Some selections from MHS yearbook 1980.

Whether we were born on Maui or moved here or moved back after seeing America, we all have more economic choices today. Small kid time we had open ended possibilities for the future. Maybe not the paradise and mythical good life we would wish but still better than hours in the pineapple and cane fields or the cannery (a couple of my classmates did spend their careers with HC&S, many until the final harvest). I have classmates who got engineering degrees who were not that interested in playing with water. So instead of taking a local job with public works or Pearl Harbor naval shipyard or one of the private civil firms helping developers, they moved to California, Washington or elsewhere to pursue aeronautical and military industrial complex supporting positions.

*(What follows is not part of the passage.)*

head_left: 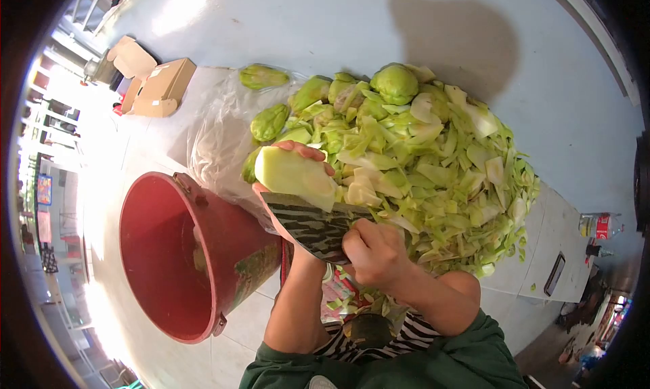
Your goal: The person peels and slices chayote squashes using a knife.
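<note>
My left hand [306, 150] is wrapped round a peeled, pale green chayote [290, 172], its fingers showing along the far side. A broad knife [311, 225] with a dark, streaked blade lies across the lower edge of the chayote, touching or very close to it. Its handle is hidden inside my right hand [378, 250], which is closed in a fist. A strip of pale flesh hangs at the chayote's right end by the blade. Just beyond both hands rises a large heap of green peelings [440, 165].
Unpeeled chayotes, one a round green chayote [395, 84], lie along the heap's far edge. A clear plastic bag [220, 152] is spread left of it. Nearer stands a red bucket [237, 236]. A cardboard box [162, 88], a phone [555, 274] and a bottle [601, 225] sit farther out.
</note>
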`<act>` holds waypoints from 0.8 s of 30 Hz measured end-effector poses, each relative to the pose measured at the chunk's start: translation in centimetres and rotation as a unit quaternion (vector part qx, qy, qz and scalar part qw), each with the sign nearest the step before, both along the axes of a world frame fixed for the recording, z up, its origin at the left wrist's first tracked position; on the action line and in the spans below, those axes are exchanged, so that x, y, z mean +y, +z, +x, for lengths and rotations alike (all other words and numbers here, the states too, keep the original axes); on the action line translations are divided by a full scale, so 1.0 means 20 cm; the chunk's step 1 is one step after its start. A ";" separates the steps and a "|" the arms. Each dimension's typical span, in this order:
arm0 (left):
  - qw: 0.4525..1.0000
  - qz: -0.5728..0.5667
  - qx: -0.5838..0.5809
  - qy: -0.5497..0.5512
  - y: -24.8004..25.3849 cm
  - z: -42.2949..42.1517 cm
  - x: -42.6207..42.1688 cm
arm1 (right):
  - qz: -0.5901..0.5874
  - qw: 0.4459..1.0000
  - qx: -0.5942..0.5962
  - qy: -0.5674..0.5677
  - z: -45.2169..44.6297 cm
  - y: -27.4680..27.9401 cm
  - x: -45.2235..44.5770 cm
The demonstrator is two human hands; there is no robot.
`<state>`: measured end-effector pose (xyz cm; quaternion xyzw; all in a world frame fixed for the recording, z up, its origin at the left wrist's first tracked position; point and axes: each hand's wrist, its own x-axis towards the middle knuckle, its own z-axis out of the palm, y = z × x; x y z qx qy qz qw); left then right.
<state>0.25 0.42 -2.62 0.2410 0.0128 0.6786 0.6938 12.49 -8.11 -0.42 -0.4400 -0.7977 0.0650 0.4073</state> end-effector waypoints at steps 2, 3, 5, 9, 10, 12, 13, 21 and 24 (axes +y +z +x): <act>0.999 -0.023 -0.017 -0.020 0.01 0.01 -0.01 | 0.002 1.000 -0.012 -0.015 0.00 -0.02 -0.01; 0.999 -0.025 -0.037 -0.028 0.01 0.03 -0.01 | 0.002 1.000 -0.012 -0.016 -0.01 -0.01 -0.01; 0.997 -0.029 -0.056 -0.036 0.00 0.04 -0.01 | -0.006 1.000 -0.007 -0.018 -0.01 0.00 -0.01; 0.996 -0.018 0.060 0.060 -0.02 0.04 0.00 | -0.019 0.999 0.005 -0.026 -0.02 0.01 -0.02; 0.996 -0.038 0.058 0.060 -0.02 0.04 0.00 | -0.029 0.999 -0.004 -0.026 -0.02 0.02 -0.02; 0.998 -0.052 0.017 0.011 -0.01 0.05 0.00 | -0.041 0.999 -0.013 -0.026 -0.02 0.02 -0.02; 0.997 -0.065 -0.024 -0.038 0.00 0.06 -0.01 | -0.043 0.998 -0.023 -0.032 -0.02 0.01 -0.03; 0.983 -0.115 0.116 0.085 0.07 0.10 -0.05 | -0.103 0.994 0.006 -0.040 -0.03 0.06 -0.03; 0.973 -0.110 0.167 0.113 0.07 0.11 -0.05 | -0.108 0.993 0.017 -0.035 -0.02 0.08 -0.03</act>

My class, as far as I know, had only one person earn a medical degree. We have a number of nurses and medical technicians (and not all of them with roots from the Motherland) and others in health-related and adjacent fields. We have tradesmen and contractors and a prominent local developer. We have some artists and musicians and entertainers. Quite a number went into the various armed services, some for the minimum but others for many years, before coming back for civilian jobs using the skills (or not) they learned.

Some more selections from MHS yearbook 1980.

We have classmates in the civil service throughout the various departments and agencies. I’m most surprised by how many teachers, counselors, professors and educators came out of Maui High School (and so many have already “retired” after decades of service).

I admire my fellow Sabers a lot. I appreciate them for contributing to Maui’s community or whatever place they’ve made their home, in so many different ways. They’ve worked and built and created. They’ve formed families and raised children. Each year we lose a few more and I remember many of them from small kid time with both sadness and reflective fondness.
I kinda wish I could join the reunion but I know we have reunions whenever we see each other in the street.

Never would have predicted the lives we’ve lived from small kid time.

Gilbert S.C. Keith-Agaran attended Maui High School in one of the first classes to spend all four years at the Lono Avenue campus. He practices law in Wailuku and formerly worked in state and county government and served in the state legislature.